3. La réforme est problématique (2)
1. L'insertion d'un article 32bis au Titre II de la Constitution comporte un double risque :
· d'une part, le risque d'engendrer de graves confusions quant au contenu des concepts selon qu'ils proviennent de la Constitution ou de la Convention européenne des droits de l'homme et de poser de sérieux problèmes d'imprécision : quelle disposition doit prévaloir puisque les mêmes mots ne désignent pas toujours les mêmes réalités, que l'intensité de protection diffère d'un ordre juridique à un autre, ... ?
· d'autre part, le ralentissement du rythme auquel les violations de la Convention européenne des droits de l'homme seront sanctionnées, dès lors qu'il faudra passer par la Cour d'arbitrage pour écarter une loi contraire à la Convention.
2. Se pose également la question des effets des arrêts de la Cour d'arbitrage estimant qu'il n'y pas de violation de la Convention européenne des droits de l'homme appliquée au travers de l'article 32bis. Si ces arrêts ont une autorité pour les autres juridictions, on risque d'assister à une méconnaissance par ces juridictions de la Convention européenne des droits de l'homme dès lors que la Cour d'arbitrage adopterait une interprétation des droits consacrés par la CEDH plus restrictive que celle de la Cour de Strasbourg.
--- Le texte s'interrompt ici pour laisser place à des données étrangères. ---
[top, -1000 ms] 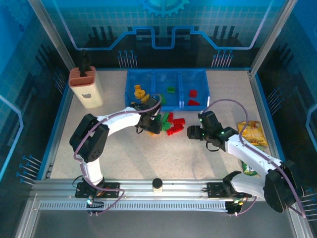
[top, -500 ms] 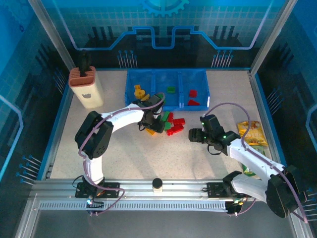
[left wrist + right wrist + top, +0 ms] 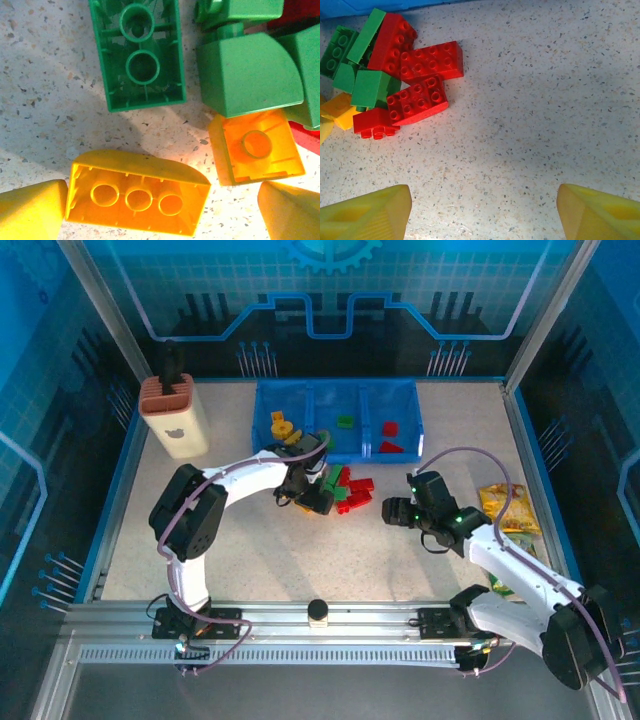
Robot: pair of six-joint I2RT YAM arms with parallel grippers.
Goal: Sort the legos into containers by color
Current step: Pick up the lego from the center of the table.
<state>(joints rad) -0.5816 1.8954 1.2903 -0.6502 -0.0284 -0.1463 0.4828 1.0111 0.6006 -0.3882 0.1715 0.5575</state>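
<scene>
Loose legos lie in a red, green and yellow pile in front of the blue three-part bin. The bin's left part holds yellow pieces, the middle a green one, the right red ones. My left gripper hangs low over the pile's left side, open. In the left wrist view the left gripper straddles an upturned yellow brick, with an orange brick and green bricks beyond. My right gripper is open over bare table, right of the red bricks.
A cream holder with a rust-red top stands at the back left. A yellow snack bag lies at the right edge, with a green packet nearer the front. A black knob sits on the front rail.
The left gripper has shifted slightly right and toward me over the pile's left side. The right arm has drawn back a little to the right.
</scene>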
3. Cette réforme est partiellement contraire au droit communautaire :
La Convention européenne des droits de l'homme est incorporée dans le Traité de l'Union article 6.2 : « L'Union respecte les droits fondamentaux tels qu'ils sont garantis par la CEDH ... » Or la Cour de justice des Communautés européennes étant compétente pour interpréter le Traité de l'Union, elle est aussi compétente pour interpréter la Convention européenne des droits de l'homme. Sa jurisprudence relative à l'effet direct du droit communautaire en ce compris la Convention européenne des droits de l'homme qui y est incorporée s'applique également pour l'interprétation de la Convention européenne des droits de l'homme.
Or, il ressort de la jurisprudence de la Cour de justice des Communautés européennes que le détour, pour l'application du droit communautaire (y compris la Convention européenne des droits de l'homme), par une Cour constitutionnelle est contraire au principe d'effectivité du droit communautaire (arrêt Simmenthal).
Par conséquent, le projet de loi est contraire au droit communautaire en ce qu'il impose un détour par la Cour d'arbitrage.
Michel BARBEAUX. |
(1) Cet arrêt précise : « Quand un conflit existe entre une norme de droit international conventionnel ayant des effets directs dans l'ordre juridique interne et une norme de droit interne, la règle établie par le traité doit prévaloir ».
(2) Notons que l'article 32bis en projet ne vise que la Convention européenne des droits de l'homme et ses protocoles additionnels. Il y a dès lors un risque de voir se multiplier des interprétations différentes sur les dispositions de la Convention européenne des droits de l'homme et sur d'autres types de dispositions internationales telles, par exemple, le Pacte international relatif aux droits civils et politiques. Notons également que la localisation de l'article 32bis au sein du titre II de la Constitution intitulé « Des Belges et de leurs droits » pose question puisque les droits et libertés contenus dans la Convention européenne des droits de l'homme bénéficient à toute personne nationale, étrangère et apatride sans aucune exception, contrairement à l'article 191 de la Constitution.